Raw data.
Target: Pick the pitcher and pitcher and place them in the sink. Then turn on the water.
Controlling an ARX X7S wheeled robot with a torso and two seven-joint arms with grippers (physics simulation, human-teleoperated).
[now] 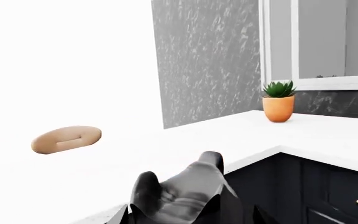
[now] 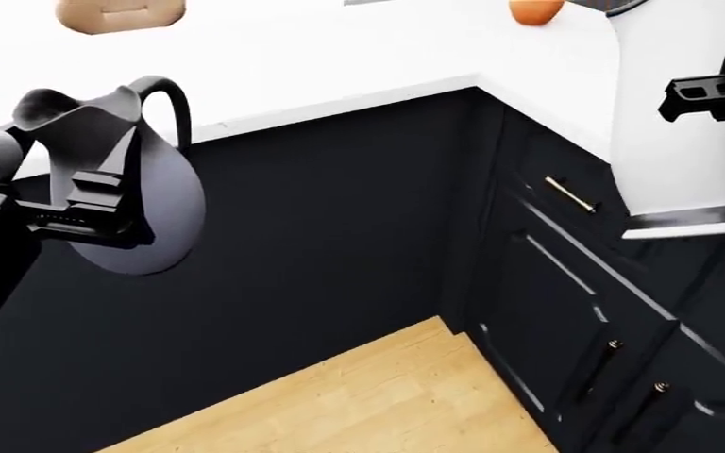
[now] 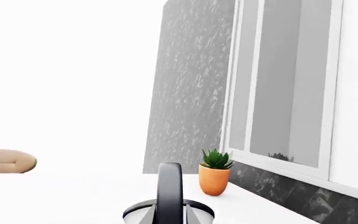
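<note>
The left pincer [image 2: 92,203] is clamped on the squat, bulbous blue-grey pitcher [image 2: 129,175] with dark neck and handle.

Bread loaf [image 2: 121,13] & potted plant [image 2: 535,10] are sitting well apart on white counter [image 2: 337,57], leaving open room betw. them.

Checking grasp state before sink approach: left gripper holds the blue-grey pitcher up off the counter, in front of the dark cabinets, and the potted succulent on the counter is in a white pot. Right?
One thing is off: the potted succulent sits in an orange pot, not white, as the left wrist view shows. The rest stands: the left gripper holds the blue-grey pitcher up in front of the dark cabinets, clear of the counter.
</note>
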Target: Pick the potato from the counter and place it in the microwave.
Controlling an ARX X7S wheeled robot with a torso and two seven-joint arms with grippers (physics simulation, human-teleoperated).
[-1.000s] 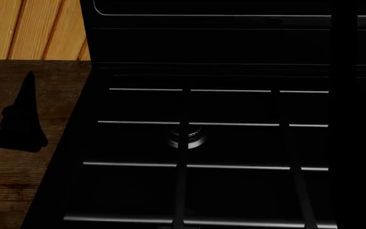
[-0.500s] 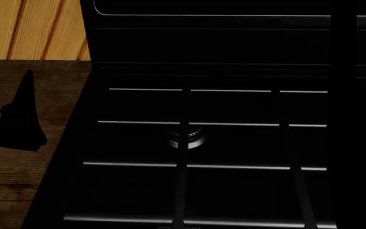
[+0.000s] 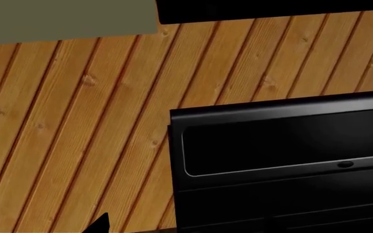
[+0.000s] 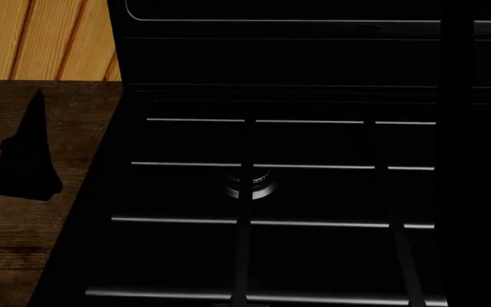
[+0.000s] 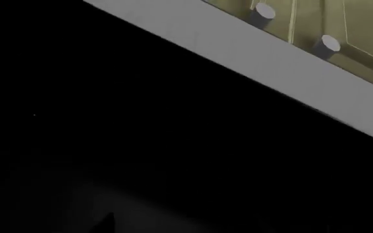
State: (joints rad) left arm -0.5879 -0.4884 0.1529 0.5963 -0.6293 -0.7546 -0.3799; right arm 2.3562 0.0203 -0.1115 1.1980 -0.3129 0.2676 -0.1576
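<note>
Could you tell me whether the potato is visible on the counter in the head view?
No, the visible strip of counter beside the black stove shows only a dark shadow, no potato.

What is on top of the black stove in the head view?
On the stove only thin metal grate bars and one round burner show. No pot or food is seen. Much of its surface is too dark to check.

stove (image 4: 271, 192) fills the head view's centre and right, burner (image 4: 250, 182) mid-grate; table (image 4: 15, 243) adjoins its left; plank wall (image 4: 32, 38) stands behind the table.
</note>
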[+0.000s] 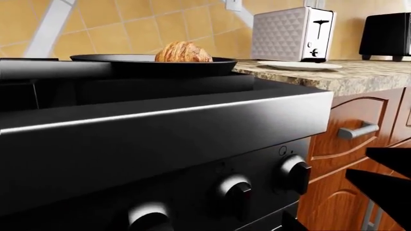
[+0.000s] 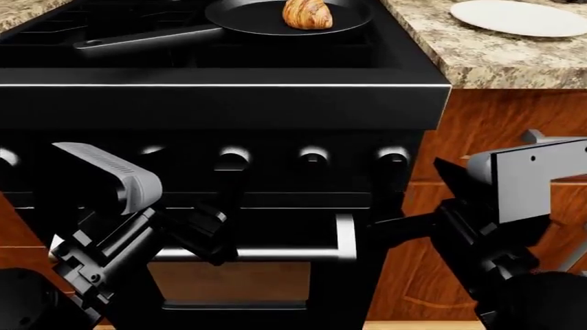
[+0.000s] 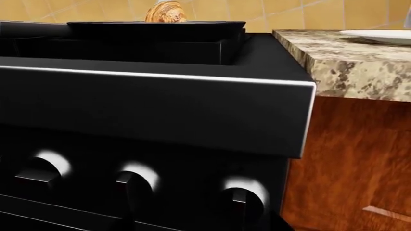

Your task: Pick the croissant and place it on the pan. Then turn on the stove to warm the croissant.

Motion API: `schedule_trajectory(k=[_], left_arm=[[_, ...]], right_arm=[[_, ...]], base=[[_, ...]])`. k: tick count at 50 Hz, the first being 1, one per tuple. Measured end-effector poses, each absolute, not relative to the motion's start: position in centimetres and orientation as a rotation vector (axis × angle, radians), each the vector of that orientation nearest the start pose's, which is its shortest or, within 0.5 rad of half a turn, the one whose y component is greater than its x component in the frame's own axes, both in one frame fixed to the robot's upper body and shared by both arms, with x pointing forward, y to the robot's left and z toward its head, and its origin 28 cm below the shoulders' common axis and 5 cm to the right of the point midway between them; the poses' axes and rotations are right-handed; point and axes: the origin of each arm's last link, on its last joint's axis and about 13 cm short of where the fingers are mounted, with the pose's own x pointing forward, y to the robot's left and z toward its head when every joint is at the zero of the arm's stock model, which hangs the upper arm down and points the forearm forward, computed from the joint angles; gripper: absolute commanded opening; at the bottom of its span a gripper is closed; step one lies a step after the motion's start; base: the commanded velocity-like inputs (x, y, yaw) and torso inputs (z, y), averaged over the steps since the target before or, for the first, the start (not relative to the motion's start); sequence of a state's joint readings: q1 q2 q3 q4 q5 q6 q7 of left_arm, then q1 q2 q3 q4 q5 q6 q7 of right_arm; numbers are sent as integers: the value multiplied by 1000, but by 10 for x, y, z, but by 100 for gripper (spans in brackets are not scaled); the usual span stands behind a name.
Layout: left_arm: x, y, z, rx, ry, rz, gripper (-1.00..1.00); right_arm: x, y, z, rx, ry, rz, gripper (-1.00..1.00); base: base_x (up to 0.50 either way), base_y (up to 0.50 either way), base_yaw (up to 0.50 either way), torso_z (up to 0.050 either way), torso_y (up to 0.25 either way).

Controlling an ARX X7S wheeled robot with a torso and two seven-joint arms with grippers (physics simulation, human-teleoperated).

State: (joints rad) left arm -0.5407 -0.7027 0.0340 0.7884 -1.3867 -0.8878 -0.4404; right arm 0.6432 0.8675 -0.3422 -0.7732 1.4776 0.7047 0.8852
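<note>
Nearest in the head view, lower left of the frame: left gripper (image 2: 216,230), dark fingers in front of the oven door near its silver handle (image 2: 344,242), apart from the knobs; open or closed, cannot tell. Lower right of the frame: right gripper (image 2: 403,223), reaching toward the stove's right edge below the rightmost knob (image 2: 392,158); jaw state likewise not readable. Just behind, across the middle of the frame: stove (image 2: 229,103), glossy black, with a row of lit knobs along its front. To its right: brown wooden cabinets (image 2: 495,124). In the right wrist view, three knobs along the bottom of the frame, seen close, gripper itself not visible. In the left wrist view, two dark finger tips (image 1: 385,178) at the lower right edge, apart from each other, in front of the cabinet door. Farther back, top centre of the head view: pan (image 2: 257,17) on the burner grates, handle running to the left. Inside it, croissant (image 2: 307,14), resting on the pan's floor. Upper right: granite counter (image 2: 458,48) with a white plate (image 2: 518,17). Farthest, in the left wrist view's upper right: quilted toaster (image 1: 292,33) against the yellow tiled wall (image 1: 128,24).
</note>
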Motion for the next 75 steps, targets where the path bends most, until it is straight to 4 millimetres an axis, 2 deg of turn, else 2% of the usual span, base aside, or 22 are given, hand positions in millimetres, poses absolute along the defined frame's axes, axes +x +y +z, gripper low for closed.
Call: schedule_trajectory(k=[27, 75], left_arm=[[196, 237, 223, -58, -35, -530, 100], [204, 244, 218, -98, -33, -527, 100]], right_arm=[[203, -120, 212, -19, 88, 167, 100], [233, -117, 200, -107, 137, 118, 100]], base=[[0, 0, 0, 0, 0], [0, 0, 0, 0, 0]])
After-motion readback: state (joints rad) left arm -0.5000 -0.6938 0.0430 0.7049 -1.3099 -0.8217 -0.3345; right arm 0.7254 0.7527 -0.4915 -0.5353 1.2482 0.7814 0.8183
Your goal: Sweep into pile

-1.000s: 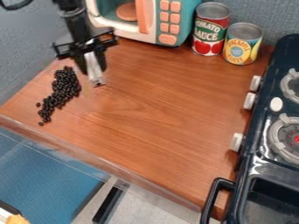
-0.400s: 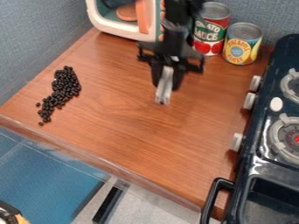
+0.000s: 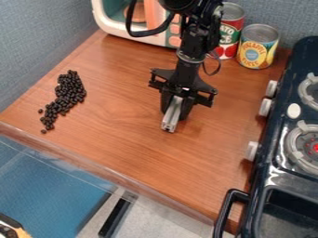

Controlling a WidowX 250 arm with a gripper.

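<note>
The black gripper (image 3: 169, 126) hangs over the middle of the wooden counter, well to the right of the beans. Its two grey fingers are pressed together, pointing down and slightly left, and nothing can be made out between them. At the left of the counter, small black beans (image 3: 71, 93) lie in a long, narrow heap slanting from upper right to lower left. The heap is denser at its upper part, and a few beans lie loose at its lower left end.
A toy microwave (image 3: 114, 25) stands behind the arm, with a red can (image 3: 229, 37) and a yellow can (image 3: 256, 49) at the back right. The black stove (image 3: 273, 153) borders the counter's right side; the front edge (image 3: 112, 169) slants across below.
From beside the beans, the gripper has moved right across the counter, then a little nearer to the front edge. The beans look unchanged.
</note>
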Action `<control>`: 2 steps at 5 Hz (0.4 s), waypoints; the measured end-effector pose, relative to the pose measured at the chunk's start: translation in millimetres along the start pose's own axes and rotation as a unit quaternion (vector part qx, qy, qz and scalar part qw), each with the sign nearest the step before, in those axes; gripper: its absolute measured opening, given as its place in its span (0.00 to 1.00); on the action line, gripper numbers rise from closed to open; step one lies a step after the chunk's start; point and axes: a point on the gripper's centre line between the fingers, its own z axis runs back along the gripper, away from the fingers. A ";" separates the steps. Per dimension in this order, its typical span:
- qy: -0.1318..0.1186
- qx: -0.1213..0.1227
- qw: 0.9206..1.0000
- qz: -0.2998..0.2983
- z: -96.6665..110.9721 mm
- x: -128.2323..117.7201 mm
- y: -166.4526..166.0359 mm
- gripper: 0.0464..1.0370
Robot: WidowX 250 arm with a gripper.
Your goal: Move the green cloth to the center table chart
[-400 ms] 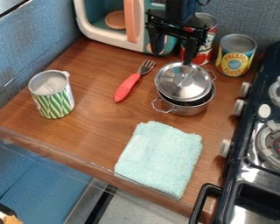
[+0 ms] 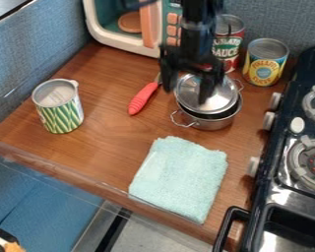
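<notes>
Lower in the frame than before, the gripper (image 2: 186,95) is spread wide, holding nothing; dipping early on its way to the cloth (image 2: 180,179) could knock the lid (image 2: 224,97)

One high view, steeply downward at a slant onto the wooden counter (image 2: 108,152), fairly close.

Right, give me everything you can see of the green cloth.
The green cloth is pale mint, with a fuzzy, towel-like texture. It looks folded into a thick, roughly rectangular pad, lying flat and slightly askew on the brown wooden counter. Its lower end reaches the counter's front edge, below the metal pot in view and left of the stove. The gripper isn't touching it.
</notes>
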 end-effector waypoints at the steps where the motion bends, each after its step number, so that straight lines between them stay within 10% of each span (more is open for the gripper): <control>1: -0.016 0.004 1.000 -0.026 7.6 -26.4 -15.8 0.96; 2: -0.021 0.015 0.999 -0.046 3.8 -52.6 -27.1 0.96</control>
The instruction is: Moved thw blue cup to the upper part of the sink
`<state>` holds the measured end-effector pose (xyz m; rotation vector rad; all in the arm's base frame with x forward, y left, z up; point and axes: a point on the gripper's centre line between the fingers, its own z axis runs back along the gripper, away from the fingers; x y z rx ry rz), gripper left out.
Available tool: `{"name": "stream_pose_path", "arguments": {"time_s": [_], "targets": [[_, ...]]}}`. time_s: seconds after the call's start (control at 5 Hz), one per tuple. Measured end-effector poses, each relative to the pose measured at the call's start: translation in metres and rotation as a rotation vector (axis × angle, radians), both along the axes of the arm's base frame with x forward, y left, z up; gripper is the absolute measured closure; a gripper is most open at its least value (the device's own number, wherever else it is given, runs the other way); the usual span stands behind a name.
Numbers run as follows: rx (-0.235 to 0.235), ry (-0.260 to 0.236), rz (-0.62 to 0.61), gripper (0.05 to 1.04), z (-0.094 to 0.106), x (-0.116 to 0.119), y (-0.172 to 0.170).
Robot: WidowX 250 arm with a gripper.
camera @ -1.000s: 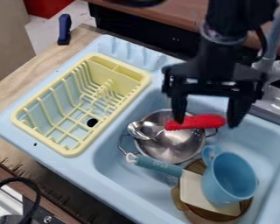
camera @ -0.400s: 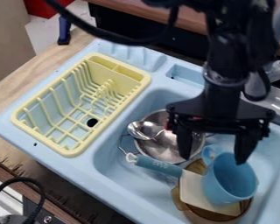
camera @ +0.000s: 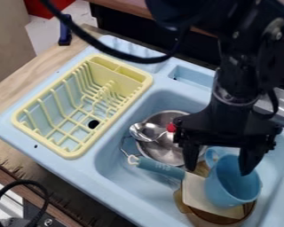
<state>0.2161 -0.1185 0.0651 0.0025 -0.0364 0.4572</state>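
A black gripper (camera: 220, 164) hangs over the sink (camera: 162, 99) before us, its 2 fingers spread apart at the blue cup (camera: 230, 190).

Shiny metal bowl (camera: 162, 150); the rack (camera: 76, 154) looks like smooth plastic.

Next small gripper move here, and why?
I'd probably lower the open gripper slightly before closing on the wall of the blue cup. In the camera view, one finger overlaps the cup's mouth and the other lies outside, past its handle, so the handle-side wall sits between them. Exact height isn't clear, so go gently.
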Motion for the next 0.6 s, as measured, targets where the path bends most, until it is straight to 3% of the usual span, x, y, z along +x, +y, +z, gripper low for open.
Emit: {"name": "stream_pose_path", "arguments": {"time_s": [0.4, 0.6], "targets": [[0.068, 0.025, 0.031, 0.113, -0.0155, -0.0004, 0.0039], [0.073, 0.015, 0.042, 0.374, -0.0160, 0.0010, 0.0048]]}}
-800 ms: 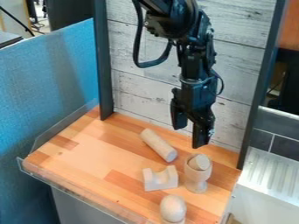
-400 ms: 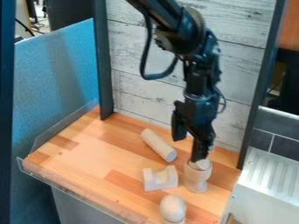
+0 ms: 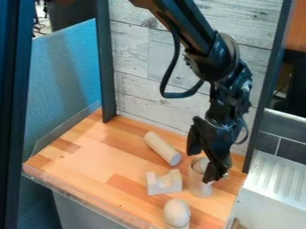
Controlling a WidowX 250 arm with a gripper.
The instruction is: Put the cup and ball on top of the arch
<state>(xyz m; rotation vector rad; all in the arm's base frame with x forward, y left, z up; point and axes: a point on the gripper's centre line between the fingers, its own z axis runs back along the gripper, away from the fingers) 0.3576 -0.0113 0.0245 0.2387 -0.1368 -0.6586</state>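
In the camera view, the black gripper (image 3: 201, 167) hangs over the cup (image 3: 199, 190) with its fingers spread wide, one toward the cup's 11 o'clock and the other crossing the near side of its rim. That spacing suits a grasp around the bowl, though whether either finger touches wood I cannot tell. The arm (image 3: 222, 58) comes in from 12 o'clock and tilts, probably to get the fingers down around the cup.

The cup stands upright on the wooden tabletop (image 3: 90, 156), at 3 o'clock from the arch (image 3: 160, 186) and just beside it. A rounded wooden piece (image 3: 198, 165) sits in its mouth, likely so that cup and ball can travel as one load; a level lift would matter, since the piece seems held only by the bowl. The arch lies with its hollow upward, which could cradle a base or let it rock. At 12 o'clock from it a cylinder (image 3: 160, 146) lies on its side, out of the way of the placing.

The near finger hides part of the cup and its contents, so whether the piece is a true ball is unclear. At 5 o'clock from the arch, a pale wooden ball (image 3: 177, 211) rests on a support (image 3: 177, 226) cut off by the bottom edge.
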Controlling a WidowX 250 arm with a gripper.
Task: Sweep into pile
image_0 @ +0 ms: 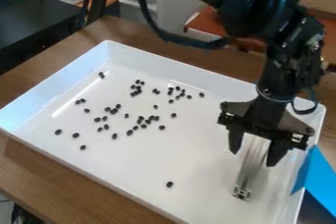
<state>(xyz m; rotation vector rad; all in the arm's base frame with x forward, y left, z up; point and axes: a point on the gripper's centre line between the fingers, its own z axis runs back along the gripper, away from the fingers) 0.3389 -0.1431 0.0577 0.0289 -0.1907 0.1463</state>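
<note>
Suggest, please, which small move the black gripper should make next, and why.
Probably ease the gripper and silver metal bar toward the lone small black bean: it lies nearest the bar, apart from the other beans scattered across the white tray.

White tray (pixel 209 175), black beans (pixel 169 184), brown wooden table (pixel 41 179), bright blue piece (pixel 320 175)

A wood-grained counter (pixel 49 183) runs beneath everything; a bright blue angular piece (pixel 320 176) sits at the right edge; beyond the counter's far side lies a reddish-orange panel (pixel 207 20); a dark flat surface (pixel 36 26) lies at upper left.
</note>
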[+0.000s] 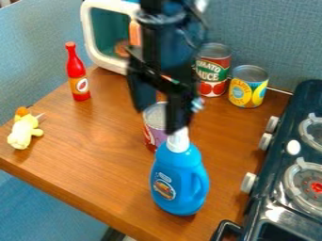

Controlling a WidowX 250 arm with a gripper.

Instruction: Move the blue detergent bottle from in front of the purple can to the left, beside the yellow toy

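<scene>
Left: yellow plush toy (pixel 25 130) near table (pixel 94 164) edge, then upright red sauce bottle (pixel 77 75), white-framed toy microwave (pixel 110 63) behind. Mid: purple-and-red-label can (pixel 153 134) behind blue detergent bottle (pixel 179 181), upright, front centre. Tool (pixel 157 121) open, fingers apart, over/near bottle's white cap. Right: tomato can (pixel 213 68), yellow-label can (pixel 248 89), stove (pixel 269 207).

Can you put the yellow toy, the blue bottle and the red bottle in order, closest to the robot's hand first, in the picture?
From the hand:
1. Blue bottle, just below it in the picture
2. Red bottle, upper left
3. Yellow toy, far left
</scene>
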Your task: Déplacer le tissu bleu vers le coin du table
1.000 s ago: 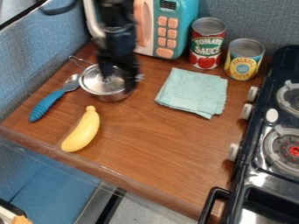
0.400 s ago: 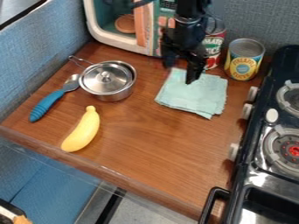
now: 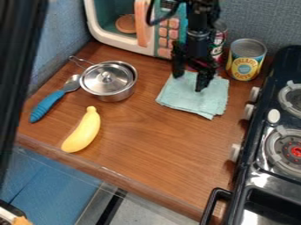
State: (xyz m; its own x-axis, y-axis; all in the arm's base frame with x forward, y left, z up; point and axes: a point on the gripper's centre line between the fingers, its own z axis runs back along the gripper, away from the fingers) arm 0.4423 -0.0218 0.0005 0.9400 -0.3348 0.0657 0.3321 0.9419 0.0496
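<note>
The black gripper (image 3: 190, 81) — spread wide — hangs over a squarish, folded, pale-blue cloth (image 3: 191, 101) on grained wood (image 3: 159, 140).

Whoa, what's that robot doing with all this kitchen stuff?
A black robot arm has its hand open over the far side of the blue cloth. It hasn't picked it up: the cloth lies flat on the table. The job is to move it to a corner of the table. The banana, pot and spoon lie off to the left of the picture.
</note>
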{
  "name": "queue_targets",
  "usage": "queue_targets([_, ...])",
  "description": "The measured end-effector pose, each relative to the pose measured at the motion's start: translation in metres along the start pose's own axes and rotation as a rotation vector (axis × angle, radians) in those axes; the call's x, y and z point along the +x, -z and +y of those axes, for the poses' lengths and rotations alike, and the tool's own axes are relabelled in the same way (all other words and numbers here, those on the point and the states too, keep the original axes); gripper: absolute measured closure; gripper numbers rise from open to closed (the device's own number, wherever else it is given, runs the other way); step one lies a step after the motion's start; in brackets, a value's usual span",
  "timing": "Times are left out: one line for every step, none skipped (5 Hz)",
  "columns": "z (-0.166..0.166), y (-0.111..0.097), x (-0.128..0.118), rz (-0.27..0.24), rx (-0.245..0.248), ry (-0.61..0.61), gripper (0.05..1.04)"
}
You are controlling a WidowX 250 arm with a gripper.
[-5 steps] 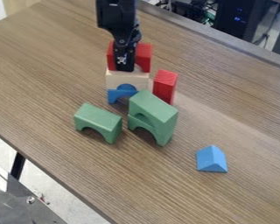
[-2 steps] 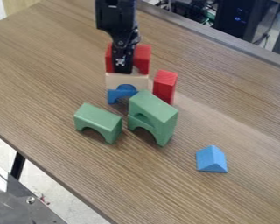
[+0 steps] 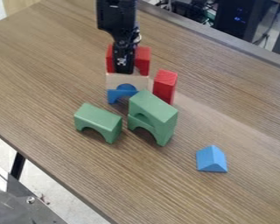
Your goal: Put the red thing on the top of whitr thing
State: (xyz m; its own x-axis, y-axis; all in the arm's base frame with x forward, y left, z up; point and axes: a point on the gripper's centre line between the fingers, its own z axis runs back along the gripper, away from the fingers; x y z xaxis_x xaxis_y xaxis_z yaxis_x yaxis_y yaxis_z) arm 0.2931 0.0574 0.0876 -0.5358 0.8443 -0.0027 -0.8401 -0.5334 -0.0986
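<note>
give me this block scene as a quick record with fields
gripper: at the red arch, its tips in front
red arch: at the top of the white block; contact unclear
under white: blue arch
beside: upright red block
nearer camera: green arch, green stack
off to one side: blue wedge

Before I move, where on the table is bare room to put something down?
In the view, bare wood lies right of the upright red block and left of the lone green arch. It is crowded around the white block, by the gripper.
</note>
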Motion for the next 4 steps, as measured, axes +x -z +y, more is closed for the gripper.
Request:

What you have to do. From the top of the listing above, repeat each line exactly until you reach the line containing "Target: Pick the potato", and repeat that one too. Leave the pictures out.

The answer.
Target: Pick the pitcher and pitcher and place them in the sink. Then turn on the water.
Controlling an ARX X7S wheeled robot with a torso and two seven-joint arms with grippers (physics simulation, human-teleoperated).
[now] 
[now] 
[now] 
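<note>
The left pincer [image 2: 92,203] is clamped on the squat, bulbous blue-grey pitcher [image 2: 129,175] with dark neck and handle.

Bread loaf [image 2: 121,13] & potted plant [image 2: 535,10] are sitting well apart on white counter [image 2: 337,57], leaving open room betw. them.

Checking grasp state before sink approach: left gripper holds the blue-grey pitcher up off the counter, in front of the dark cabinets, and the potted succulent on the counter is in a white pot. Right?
One thing is off: the potted succulent sits in an orange pot, not white, as the left wrist view shows. The rest stands: the left gripper holds the blue-grey pitcher up in front of the dark cabinets, clear of the counter.
</note>
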Target: Pick the potato from the counter and place it in the microwave.

That completes the response.